Художественное творчество давало возможность переиначивать жизненные сюжеты, досказывать то, что не могло проявиться в реальности. Наверное, в действительности Григорьев никогда не раскрывал Кавелину своего душевного отношения к нему, замешанного на зависти, ревности, неприязни. А в повести «Мое знакомство с Виталиным», где совершенно прозрачно зашифрованы прототипы (Виталин — это сам автор, Антония — Антонина, Валдайский — Кавелин), Григорьев мог прямо писать о возникающей ненависти. Да и выбор фамилии соперника тоже значим. Как имя Лавинии содержит целый веер звуковых-смысловых ореолов, так и фамилия Валдайского. Ведь довольно редкое сочетание «лда» напоминает не только милую Валдайскую возвышенность и «колокольчик, дар Валдая», но и такие грубые слова, как балда, дылда, кувалда. Достаточно произвести легкий фонетический сдвиг в начальном звуке фамилии, чтобы получить «Валдайский». Иногда Григорьев еще более грубо зашифровывал недругов. В его студенческий кружок входил правовед Н.К. Калайдович, переехавший потом в Петербург и ставший исправным чиновником; «рабское» перерождение товарища очень не понравилось Григорьеву, и он вывел его в драме «Два эгоизма» сатирическим персонажем под фамилией Кобылович.
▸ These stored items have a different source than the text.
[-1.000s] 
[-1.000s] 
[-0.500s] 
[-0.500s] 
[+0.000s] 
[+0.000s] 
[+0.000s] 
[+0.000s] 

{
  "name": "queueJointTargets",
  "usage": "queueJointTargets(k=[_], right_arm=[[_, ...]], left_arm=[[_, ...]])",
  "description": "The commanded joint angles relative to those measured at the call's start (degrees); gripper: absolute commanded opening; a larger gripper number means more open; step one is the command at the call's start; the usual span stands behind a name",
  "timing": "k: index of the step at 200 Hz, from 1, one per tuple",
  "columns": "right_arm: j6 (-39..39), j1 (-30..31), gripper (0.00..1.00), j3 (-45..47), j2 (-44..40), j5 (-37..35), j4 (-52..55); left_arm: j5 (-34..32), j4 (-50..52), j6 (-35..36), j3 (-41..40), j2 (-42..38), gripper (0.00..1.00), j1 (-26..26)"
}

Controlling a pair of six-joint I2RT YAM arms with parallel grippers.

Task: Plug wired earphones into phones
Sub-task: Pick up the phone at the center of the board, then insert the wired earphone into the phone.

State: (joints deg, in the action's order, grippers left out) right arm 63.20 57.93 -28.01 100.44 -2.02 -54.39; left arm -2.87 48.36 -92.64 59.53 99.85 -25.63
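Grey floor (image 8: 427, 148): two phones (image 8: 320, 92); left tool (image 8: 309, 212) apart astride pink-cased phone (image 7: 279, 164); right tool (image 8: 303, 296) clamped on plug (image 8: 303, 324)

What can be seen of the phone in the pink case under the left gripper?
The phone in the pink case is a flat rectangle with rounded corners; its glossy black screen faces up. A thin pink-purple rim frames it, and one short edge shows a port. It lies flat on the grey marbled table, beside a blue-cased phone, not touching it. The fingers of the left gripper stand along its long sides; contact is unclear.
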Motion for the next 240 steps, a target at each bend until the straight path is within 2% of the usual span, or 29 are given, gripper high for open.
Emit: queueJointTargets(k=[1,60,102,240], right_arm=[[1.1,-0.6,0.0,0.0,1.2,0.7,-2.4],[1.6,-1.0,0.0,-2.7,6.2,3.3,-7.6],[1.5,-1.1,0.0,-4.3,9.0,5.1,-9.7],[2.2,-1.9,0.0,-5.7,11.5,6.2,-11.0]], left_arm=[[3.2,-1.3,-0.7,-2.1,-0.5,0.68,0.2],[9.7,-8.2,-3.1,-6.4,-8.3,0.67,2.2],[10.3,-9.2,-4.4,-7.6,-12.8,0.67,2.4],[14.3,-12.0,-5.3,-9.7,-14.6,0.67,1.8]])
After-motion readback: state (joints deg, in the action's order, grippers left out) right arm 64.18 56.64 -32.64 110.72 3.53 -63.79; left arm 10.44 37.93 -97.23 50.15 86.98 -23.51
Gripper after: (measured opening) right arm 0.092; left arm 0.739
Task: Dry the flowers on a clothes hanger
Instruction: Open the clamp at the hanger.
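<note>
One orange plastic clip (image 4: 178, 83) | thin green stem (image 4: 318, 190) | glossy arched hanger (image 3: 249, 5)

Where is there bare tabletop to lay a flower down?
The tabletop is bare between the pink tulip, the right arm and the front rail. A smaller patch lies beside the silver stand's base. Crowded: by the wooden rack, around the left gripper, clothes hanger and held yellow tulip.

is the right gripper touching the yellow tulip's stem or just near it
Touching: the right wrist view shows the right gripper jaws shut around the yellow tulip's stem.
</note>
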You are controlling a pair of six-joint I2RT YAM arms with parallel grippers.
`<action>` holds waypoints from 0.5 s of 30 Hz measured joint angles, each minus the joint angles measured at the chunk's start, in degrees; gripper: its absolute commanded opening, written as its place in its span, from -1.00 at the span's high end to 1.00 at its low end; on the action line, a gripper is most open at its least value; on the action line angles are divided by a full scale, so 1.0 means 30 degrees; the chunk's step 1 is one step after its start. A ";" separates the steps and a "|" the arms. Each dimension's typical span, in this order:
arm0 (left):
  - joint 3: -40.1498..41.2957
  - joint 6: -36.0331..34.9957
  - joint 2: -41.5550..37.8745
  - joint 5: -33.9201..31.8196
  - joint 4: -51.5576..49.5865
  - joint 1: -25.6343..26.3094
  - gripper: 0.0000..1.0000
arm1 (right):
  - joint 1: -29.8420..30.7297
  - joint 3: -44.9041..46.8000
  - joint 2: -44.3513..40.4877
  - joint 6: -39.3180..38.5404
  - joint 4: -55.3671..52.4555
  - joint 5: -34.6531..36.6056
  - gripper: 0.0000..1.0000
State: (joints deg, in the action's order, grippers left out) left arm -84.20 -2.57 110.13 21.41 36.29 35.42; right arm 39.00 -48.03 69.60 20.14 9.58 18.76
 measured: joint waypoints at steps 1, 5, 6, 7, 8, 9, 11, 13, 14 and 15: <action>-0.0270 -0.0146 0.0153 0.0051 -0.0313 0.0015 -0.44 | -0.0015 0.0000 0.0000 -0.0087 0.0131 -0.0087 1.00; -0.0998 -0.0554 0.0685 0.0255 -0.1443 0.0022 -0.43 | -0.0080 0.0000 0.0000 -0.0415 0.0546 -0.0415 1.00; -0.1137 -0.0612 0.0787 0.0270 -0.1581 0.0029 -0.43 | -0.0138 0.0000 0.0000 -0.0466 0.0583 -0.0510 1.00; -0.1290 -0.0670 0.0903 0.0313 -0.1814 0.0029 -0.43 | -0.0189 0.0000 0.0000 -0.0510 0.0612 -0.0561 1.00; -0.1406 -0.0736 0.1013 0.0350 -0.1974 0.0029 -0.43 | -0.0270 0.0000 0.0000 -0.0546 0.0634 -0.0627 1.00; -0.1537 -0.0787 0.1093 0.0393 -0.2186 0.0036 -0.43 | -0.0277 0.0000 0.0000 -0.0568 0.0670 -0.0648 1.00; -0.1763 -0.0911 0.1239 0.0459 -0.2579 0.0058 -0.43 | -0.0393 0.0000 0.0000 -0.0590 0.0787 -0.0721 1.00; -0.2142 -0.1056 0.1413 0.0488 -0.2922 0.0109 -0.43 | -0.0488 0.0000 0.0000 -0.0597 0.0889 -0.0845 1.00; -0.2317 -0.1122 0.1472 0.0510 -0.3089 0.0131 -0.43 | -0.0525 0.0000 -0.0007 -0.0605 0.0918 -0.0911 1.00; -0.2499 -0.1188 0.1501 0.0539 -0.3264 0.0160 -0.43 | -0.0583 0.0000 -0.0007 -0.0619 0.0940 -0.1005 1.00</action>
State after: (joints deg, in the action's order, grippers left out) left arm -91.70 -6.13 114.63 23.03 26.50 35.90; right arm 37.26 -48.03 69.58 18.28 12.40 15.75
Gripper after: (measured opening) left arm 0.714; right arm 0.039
Но в отношении художественной свободы особенно любопытны романтические переакцентировки, которые делал Григорьев при создании женских характеров. Еще до эгоистического «фазиса» они были наделены у него крайне болезненными чертами. Насколько мне известно, женщины из семьи Коршей в их числе и Антонина Федоровна, были нормальными, здоровыми, совсем не отягощенными болезнями. Антонина любила поговорить о смерти, о страхе перед нею, но это скорее плод романтических чтений и бесед с Аполлоном, чем отражение реального физиологического состояния. А у Григорьева-поэта и прозаика все его героини — болезненные персонажи. Конечно, главным побудителем у него тоже было романтическое чтение, влияние литературных властителей дум; как сам он заметил в пьесе «Отец и сын» (1845), Гейне «болезненность нам в моду ввел».